Soil microbial communities are a critical component of terrestrial ecosystems and the global carbon cycle. Their astounding complexity and the limitations of inferring function from single gene-based (SSU rRNA) inventories pose challenges for mechanistically describing the myriad roles soil microbes perform in ecosystem processes.
We used shotgun metagenomics via second-generation sequencing (454) and high-throughput annotation (MetaGenome Rapid Annotation using Subsystems Technology [MG-RAST]) to explore drivers of microbial function across North American ecosystems in the National Ecological Observatory Network (NEON). This unprecedented characterization of soil microbial communities and their environments sought to (1) determine the relative importance of edaphic and climatic drivers on soil metagenomes (microbial community functional gene sets) across ecosystems and (2) pinpoint aspects of metagenomes that vary with particular edaphic or ecosystem properties.
Results/Conclusions
Combining the increasingly lower cost of second-generation DNA sequencing technologies (compared to first-generation-based approaches) with high-volume data analysis platforms like MG-RAST provides a new level of observational resolution for environmental metagenomics. The increased volume of sequence data produced with these sequencing technologies, the ecoclimatic representation of terrestrial ecosystems provided by NEON core sites, and corresponding extensive metadata allowed us to meaningfully partition functional sequence data within the single “biome” of terrestrial soils.

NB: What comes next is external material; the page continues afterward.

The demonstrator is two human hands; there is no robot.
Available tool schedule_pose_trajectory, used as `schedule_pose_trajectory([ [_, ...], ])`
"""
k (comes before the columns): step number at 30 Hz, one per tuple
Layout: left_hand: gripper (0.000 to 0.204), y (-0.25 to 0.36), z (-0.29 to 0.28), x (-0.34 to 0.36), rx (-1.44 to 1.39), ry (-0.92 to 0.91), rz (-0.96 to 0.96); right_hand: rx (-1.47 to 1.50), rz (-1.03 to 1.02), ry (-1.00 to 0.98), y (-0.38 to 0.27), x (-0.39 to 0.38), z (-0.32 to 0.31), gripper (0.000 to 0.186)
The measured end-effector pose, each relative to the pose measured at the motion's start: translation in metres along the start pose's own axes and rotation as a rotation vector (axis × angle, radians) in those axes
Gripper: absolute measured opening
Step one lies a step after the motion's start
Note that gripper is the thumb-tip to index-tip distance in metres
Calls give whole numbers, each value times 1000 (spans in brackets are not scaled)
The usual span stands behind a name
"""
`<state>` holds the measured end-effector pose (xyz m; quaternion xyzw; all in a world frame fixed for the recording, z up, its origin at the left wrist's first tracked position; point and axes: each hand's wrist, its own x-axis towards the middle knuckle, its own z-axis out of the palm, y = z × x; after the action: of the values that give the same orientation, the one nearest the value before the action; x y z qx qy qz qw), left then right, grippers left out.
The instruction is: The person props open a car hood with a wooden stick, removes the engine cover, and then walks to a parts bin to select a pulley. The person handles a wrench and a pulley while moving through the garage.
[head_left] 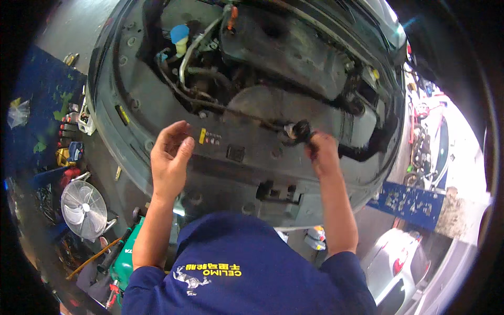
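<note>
I stand over the front of a car with its engine bay exposed. My left hand (170, 160) hovers over the dark front panel (252, 157), its fingers loosely curled, the thumb apart, and nothing visible in them. Farther right, my right hand (324, 153) is closed at the edge of a black, rounded part (301, 131). Its exact kind is hard to make out, and the fingers hide some of it. A thin dark hose (231, 109) runs from the left of the bay toward that part. A pale metal pipe (185, 65) rises behind my left hand.
The black engine cover (286, 47) fills the far middle. A blue-capped filler neck (180, 37) stands at the far left of the bay. On the floor at left are a round fan (84, 209) and a green machine (127, 252). Another car (391, 262) is at lower right.
</note>
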<state>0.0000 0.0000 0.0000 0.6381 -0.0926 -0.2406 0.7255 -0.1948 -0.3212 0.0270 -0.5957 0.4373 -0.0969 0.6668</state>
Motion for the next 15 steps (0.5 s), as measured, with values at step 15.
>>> schedule_pose_trajectory([
  [15, 37, -20, -46, -81, 73, 92, -29, -313, 77, -131, 151, -97, 119, 30],
])
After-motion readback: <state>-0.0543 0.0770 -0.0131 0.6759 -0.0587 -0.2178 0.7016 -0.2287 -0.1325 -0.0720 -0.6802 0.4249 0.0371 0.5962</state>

At the broadest level, universal patterns in the ~888.6 Mb of metagenomic DNA demonstrated that metabolic constraints drive the genetic foundation of soil communities independent of biome, whereas biome-specific patterns emerged with higher resolution analyses. These communities have distinct gene repertoires that clearly segregate by biome (forest vs. grassland) regardless of climate or geography. Nitrogen (N) and pH were significant drivers of patterns within biomes, and we identified >24 metabolic subsystems that ostensibly are responsible for these relationships.
Harnessing the enhanced resolution of shotgun metagenomics, we found that within distinct biome clusters, edaphic factors (N and pH) drive the functional gene repertoires of soil microbial communities regardless of climate or geography. Our findings demonstrate the basis from which soil microbial ecology can advance to hypothesis-based experiments capable of testing cause-and-effect relationships between measureable soil parameters and greenhouse gas-producing microbial metabolic processes.